Task goal:
Output the listing below verbatim, but drop the images.

Dataset section:
--------

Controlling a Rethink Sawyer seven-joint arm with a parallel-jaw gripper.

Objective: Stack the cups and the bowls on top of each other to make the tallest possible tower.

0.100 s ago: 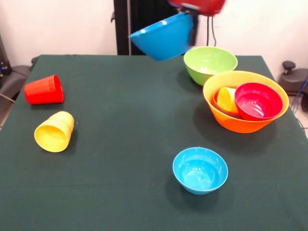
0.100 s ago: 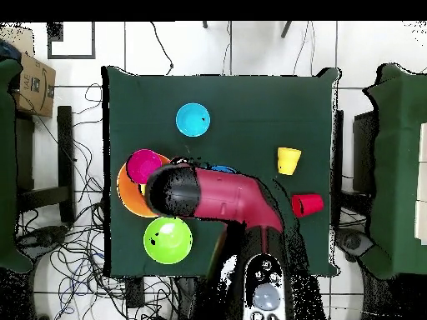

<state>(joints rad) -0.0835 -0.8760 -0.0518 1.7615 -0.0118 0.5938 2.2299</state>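
Gripper [image 1: 192,26] grips tilted blue bowl [image 1: 163,36] aloft past table's [image 1: 120,144] far edge; centre open.

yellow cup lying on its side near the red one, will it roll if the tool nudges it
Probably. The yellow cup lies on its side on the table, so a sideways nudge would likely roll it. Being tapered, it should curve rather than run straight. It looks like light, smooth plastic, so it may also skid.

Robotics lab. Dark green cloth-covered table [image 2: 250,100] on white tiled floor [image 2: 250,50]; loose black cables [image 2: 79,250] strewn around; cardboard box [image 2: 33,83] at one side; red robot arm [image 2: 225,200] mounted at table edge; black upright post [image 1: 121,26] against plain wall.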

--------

The answer:
Controlling a Rethink Sawyer seven-joint arm with a parallel-jaw gripper.

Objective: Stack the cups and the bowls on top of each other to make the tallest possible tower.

0.100 s ago: 
0.100 s ago: 

<state>(joints rad) -0.0835 -0.8760 -0.0518 1.7615 -0.0118 0.5938 2.2299</state>
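Gripper [image 1: 192,26] grips tilted blue bowl [image 1: 163,36] aloft past table's [image 1: 120,144] far edge; centre open.

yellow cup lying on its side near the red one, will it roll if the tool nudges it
Probably. The yellow cup lies on its side on the table, so a sideways nudge would likely roll it. Being tapered, it should curve rather than run straight. It looks like light, smooth plastic, so it may also skid.

Robotics lab. Dark green cloth-covered table [image 2: 250,100] on white tiled floor [image 2: 250,50]; loose black cables [image 2: 79,250] strewn around; cardboard box [image 2: 33,83] at one side; red robot arm [image 2: 225,200] mounted at table edge; black upright post [image 1: 121,26] against plain wall.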

The exercise is done, with nothing more to add.